NIMBY attitude drives offshore wind farm debate

Off-shore_Wind_Farm_Turbine
Photo by Phil Hollman

Monroe County, NY is one of several locations identified by NYPA, through its Great Lakes Offshore Wind Project, to potentially host an offshore wind farm.  Yet the reception by local communities has been less than welcoming.

In recent weeks the town boards in Greece and Webster have voted unanimously to oppose the authority’s project, and Monroe County legislators have been entertaining their own ban.

While any significant development project has its pros and cons, the ire against offshore wind farms in Lake Ontario seems mostly driven by NIMBY (not in my backyard).  There’s little opposition to wind power in general.  75% of respondents to a Rochester Business Journal poll said they supported it at least somewhat, and a majority strongly supported it.  And why not?  It’s clean, renewable, and cost effective.
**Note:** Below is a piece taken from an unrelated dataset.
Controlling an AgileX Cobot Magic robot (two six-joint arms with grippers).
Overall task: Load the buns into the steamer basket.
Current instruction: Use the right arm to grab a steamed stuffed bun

Further, a $1B project is bound to be a boon to the local economy.

Perhaps most importantly, it lessens our dependence on coal for electricity production.  While coal has a reputation as “cheap fuel”, there are many hidden costs in terms of government subsidies, pollution, and environmental impacts, not to mention the glut of health and safety issues plaguing coal miners.

However, Rochester is a long way from West Virginia.  We don’t see the strip mined hillsides here.  Sure, we still suffer from acid rain, but it’s way better than it was in the 1970’s, and we’re used to it.  Wind turbines are new, potentially local, and might be seen from your house.  This has fostered an understandable sense of fear in lakeside towns, but has also ushered in a groundswell of misinformation.

Conservative Examiner Willard Fox recently wrote about wind power and published “some of the negatives you may not have read about.”  Although in reality, you may not have heard about these “facts” because many of them are untrue or misleading.

For example, while wind power will not eliminate the need for conventional energy sources like coal and nuclear, it does lessen the demand on them.  This means the existing plants burn less non-renewable fuel, and fewer new plants need to be built to meet the ever increasing American appetite for power.  A concern is also levied against the need to build massive electrical storage facilities, which would be nice except that we don’t yet know how to store electricity on an industrial scale.  If we did, wind and solar power would be even more attractive options than they are now.  And concerns about power transmission and its impact on the county’s grid are the same issues that would arise if any power generation facility was built using any technology.  The value of cheap power to the community far outweighs the investment in the power grid.

The more valid concerns are when Fox cites the issues of noise, property values, and simply having to look at the wind farm looming on the lake’s horizon.   He says, “They [the turbines] produce a noise level of a car that is doing over 60 miles per hour.”   This is a good point, but keep in mind the proposal is to build the turbines over two miles offshore.  Would you worry about buying a house two miles from a major highway?  Probably not.  Further, studies have shown wind farms have no long term impact on property values.  Are they an eyesore?  Maybe, but you do get used to things.  Remember when cell towers were going to destroy the landscape?  Now you don’t even notice them.

The bottom line is that the country needs wind power and other forms of green energy.  It has to be located somewhere.  Perhaps it would be better to ask yourself if you’d rather live in the same town as a wind farm or a strip mine, a coal fired power plant, or another nuclear reactor?  Sure, it would be great if we could just make our energy needs some other community’s problem.  But if we’re going to step up to the plate, then a few windmills aren’t looking so bad now are they?